Task directions: Return the entire listing exactly, leaving nothing out.

Dataset content:
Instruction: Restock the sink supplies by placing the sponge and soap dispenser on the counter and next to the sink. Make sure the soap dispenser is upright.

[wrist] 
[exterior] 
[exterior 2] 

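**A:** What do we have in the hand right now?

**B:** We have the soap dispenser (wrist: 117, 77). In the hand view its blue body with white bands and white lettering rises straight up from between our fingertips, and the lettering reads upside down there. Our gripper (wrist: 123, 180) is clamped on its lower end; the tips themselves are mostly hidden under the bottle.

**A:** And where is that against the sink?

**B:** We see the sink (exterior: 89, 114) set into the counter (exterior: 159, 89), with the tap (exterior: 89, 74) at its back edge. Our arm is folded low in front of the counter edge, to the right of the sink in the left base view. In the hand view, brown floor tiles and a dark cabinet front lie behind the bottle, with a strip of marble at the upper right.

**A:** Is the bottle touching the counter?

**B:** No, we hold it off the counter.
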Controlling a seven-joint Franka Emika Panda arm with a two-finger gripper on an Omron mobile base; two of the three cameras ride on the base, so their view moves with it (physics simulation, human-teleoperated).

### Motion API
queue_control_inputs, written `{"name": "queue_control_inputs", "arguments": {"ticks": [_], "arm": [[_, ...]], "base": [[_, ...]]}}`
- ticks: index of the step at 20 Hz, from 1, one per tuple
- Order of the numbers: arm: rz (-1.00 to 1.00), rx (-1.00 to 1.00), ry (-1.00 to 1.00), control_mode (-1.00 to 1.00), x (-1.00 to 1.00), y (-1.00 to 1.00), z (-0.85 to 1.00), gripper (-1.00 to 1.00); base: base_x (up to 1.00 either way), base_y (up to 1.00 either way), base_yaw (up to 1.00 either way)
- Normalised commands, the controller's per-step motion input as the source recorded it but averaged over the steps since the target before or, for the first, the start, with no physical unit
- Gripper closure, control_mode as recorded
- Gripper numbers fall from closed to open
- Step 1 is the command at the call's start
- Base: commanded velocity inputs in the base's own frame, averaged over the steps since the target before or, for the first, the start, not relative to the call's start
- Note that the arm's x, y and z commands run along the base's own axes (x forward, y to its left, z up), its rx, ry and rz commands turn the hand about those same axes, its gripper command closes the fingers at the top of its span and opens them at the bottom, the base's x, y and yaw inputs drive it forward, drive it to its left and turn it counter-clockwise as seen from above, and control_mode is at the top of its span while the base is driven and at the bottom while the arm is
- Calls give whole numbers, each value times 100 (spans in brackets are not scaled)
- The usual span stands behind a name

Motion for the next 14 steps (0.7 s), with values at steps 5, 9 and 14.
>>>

Expected answer:
Instruction: Restock the sink supplies by placing the sponge and soap dispenser on the counter and next to the sink. Make sure the soap dispenser is upright.

[wrist] 
[exterior] 
[exterior 2] 

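**A:** What do we have in the hand right now?

**B:** We have the soap dispenser (wrist: 117, 77). In the hand view its blue body with white bands and white lettering rises straight up from between our fingertips, and the lettering reads upside down there. Our gripper (wrist: 123, 180) is clamped on its lower end; the tips themselves are mostly hidden under the bottle.

**A:** And where is that against the sink?

**B:** We see the sink (exterior: 89, 114) set into the counter (exterior: 159, 89), with the tap (exterior: 89, 74) at its back edge. Our arm is folded low in front of the counter edge, to the right of the sink in the left base view. In the hand view, brown floor tiles and a dark cabinet front lie behind the bottle, with a strip of marble at the upper right.

**A:** Is the bottle touching the counter?

**B:** No, we hold it off the counter.
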Controlling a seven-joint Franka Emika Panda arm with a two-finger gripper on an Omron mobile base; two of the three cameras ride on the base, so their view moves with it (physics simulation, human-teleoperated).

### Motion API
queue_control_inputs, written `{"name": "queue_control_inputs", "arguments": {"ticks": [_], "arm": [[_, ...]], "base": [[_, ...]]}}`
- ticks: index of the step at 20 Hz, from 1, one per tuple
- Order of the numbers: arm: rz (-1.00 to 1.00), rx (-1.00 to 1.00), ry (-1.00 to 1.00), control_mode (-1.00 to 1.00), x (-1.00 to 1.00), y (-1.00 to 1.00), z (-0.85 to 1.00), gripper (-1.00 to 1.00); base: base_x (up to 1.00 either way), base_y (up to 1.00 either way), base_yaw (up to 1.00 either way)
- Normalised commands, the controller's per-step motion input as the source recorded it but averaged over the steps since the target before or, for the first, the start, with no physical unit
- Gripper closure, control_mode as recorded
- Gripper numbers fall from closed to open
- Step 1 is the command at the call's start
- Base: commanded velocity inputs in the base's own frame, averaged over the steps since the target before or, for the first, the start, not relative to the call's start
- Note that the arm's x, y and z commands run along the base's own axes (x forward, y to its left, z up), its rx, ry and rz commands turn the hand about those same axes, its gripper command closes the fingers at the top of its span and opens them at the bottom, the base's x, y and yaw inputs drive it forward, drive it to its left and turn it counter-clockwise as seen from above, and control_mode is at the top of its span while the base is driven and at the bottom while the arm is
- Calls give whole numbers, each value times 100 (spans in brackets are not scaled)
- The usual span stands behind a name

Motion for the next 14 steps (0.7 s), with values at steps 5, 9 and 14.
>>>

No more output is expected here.